2020-02-18 15:32:45,938+0100 DEBUG ansible on_any args localhostTASK: ovirt.hosted_engine_setup : Wait for the local VM kwargs 
2020-02-18 15:35:52,816+0100 ERROR ansible failed {
    "ansible_host": "localhost",
    "ansible_playbook": "/usr/share/ovirt-hosted-engine-setup/ansible/trigger_role.yml",
    "ansible_result": {
        "_ansible_delegated_vars": {
            "ansible_host": "ovirt.oasis.home"
        },
        "_ansible_no_log": false,
        "changed": false,
        "elapsed": 185,
        "msg": "timed out waiting for ping module test success: Using a SSH password instead of a key is not possible because Host Key checking is enabled and sshpass does not support this.  Please add this host's fingerprint to your know
n_hosts file to manage this host."
    },
    "ansible_task": "Wait for the local VM",
    "ansible_type": "task",
    "status": "FAILED",
    "task_duration": 187
}

A manual SSH login with the root account on the VM was possible after accepting the fingerprint. Maybe this is still a bug or I missed a setting somewhere, but the easiest way to solve this was to create a ~root/.ssh/config file on the hypervisor host with the following content. The hostname is the hosted-engine FQDN:

Host ovirt.oasis.home
    StrictHostKeyChecking accept-new

Each installation attempt will make sure that the previous host key is deleted from the known_hosts file so no need to worry about changing keys on multiple installation tries. The deployment could simply be restarted by pressing the “Prepare VM” button once again.
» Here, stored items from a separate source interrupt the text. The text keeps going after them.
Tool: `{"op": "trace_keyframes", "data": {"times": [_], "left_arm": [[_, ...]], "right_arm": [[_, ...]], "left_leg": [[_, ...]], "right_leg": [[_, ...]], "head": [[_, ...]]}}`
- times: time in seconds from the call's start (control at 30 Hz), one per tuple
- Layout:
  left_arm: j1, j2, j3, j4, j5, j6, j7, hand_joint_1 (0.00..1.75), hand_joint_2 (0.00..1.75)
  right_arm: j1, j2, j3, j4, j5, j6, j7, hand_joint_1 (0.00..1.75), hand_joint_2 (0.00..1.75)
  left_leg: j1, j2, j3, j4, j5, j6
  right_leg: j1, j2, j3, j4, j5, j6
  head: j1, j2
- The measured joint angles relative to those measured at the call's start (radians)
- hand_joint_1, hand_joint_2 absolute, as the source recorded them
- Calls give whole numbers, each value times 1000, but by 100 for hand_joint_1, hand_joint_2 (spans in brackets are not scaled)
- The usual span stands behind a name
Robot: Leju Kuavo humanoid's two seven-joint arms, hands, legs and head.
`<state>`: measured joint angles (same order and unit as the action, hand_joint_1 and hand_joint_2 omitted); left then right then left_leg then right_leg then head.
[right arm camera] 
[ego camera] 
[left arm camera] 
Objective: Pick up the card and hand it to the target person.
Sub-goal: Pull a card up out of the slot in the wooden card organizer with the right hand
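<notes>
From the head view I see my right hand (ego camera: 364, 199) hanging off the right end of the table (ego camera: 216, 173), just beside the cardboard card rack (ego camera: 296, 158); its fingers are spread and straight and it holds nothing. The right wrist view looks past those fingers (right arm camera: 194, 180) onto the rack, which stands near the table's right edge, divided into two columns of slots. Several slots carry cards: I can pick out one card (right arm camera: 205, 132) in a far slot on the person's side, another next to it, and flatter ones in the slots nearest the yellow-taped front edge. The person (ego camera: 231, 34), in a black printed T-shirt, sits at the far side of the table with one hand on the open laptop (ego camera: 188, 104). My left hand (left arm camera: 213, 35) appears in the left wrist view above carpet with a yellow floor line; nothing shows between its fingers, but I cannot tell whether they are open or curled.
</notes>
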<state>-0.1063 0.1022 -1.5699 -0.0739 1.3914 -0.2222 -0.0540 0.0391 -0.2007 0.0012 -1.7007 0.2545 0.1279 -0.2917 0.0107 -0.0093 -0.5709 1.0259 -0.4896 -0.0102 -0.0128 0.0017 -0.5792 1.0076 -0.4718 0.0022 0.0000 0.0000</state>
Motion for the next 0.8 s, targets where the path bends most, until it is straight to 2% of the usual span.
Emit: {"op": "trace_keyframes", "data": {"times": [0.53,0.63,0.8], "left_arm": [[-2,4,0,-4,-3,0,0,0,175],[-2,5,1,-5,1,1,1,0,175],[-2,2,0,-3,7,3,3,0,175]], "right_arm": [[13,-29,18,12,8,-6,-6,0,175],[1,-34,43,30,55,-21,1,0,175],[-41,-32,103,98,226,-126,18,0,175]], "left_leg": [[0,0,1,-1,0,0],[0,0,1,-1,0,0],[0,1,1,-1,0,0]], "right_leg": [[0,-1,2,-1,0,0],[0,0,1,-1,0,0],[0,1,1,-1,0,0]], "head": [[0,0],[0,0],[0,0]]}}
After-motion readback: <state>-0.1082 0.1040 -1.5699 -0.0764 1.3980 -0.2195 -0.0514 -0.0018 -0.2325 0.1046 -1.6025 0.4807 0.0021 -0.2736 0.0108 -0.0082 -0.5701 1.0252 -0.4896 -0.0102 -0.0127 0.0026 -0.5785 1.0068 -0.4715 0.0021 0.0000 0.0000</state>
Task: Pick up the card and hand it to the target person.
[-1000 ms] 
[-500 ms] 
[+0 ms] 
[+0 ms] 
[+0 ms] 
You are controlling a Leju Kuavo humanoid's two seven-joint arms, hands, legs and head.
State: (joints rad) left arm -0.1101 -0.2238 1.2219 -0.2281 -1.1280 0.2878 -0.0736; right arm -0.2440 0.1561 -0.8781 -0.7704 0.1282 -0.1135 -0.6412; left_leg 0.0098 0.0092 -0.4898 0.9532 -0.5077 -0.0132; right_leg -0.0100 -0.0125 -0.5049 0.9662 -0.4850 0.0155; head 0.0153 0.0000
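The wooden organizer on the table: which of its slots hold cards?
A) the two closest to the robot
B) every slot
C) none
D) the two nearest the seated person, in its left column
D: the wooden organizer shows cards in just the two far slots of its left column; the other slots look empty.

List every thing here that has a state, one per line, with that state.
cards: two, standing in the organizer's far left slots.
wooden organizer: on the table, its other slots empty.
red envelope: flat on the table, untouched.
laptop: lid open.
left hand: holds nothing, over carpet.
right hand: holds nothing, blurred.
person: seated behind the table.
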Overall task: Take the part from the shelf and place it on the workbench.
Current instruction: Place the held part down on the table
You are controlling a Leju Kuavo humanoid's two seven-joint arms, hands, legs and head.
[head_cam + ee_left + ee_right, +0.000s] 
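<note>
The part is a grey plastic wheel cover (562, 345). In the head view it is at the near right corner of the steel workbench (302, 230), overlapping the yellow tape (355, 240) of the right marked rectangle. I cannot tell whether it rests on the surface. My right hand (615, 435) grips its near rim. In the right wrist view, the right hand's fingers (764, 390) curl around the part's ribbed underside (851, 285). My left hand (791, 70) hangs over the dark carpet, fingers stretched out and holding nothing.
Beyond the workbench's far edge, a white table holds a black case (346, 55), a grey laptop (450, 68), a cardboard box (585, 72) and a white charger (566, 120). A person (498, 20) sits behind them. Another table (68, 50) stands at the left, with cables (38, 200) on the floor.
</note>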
During the next run the connection to the hosted-engine VM succeeded and it nearly completed all of the setup task within the VM but then failed when trying to restart the ovirt-engine-dwhd service:

2020-02-18 15:48:45,963+0100 INFO otopi.plugins.ovirt_engine_setup.ovirt_engine_dwh.core.service service._closeup:52 Starting dwh service
2020-02-18 15:48:45,964+0100 DEBUG otopi.plugins.otopi.services.systemd systemd.state:170 starting service ovirt-engine-dwhd
2020-02-18 15:48:45,965+0100 DEBUG otopi.plugins.otopi.services.systemd plugin.executeRaw:813 execute: ('/usr/bin/systemctl', 'start', 'ovirt-engine-dwhd.service'), executable='None', cwd='None', env=None
2020-02-18 15:48:46,005+0100 DEBUG otopi.plugins.otopi.services.systemd plugin.executeRaw:863 execute-result: ('/usr/bin/systemctl', 'start', 'ovirt-engine-dwhd.service'), rc=1
2020-02-18 15:48:46,006+0100 DEBUG otopi.plugins.otopi.services.systemd plugin.execute:921 execute-output: ('/usr/bin/systemctl', 'start', 'ovirt-engine-dwhd.service') stdout:


2020-02-18 15:48:46,006+0100 DEBUG otopi.plugins.otopi.services.systemd plugin.execute:926 execute-output: ('/usr/bin/systemctl', 'start', 'ovirt-engine-dwhd.service') stderr:
Job for ovirt-engine-dwhd.service failed because the control process exited with error code. See "systemctl status ovirt-engine-dwhd.service" and "journalctl -xe" for details.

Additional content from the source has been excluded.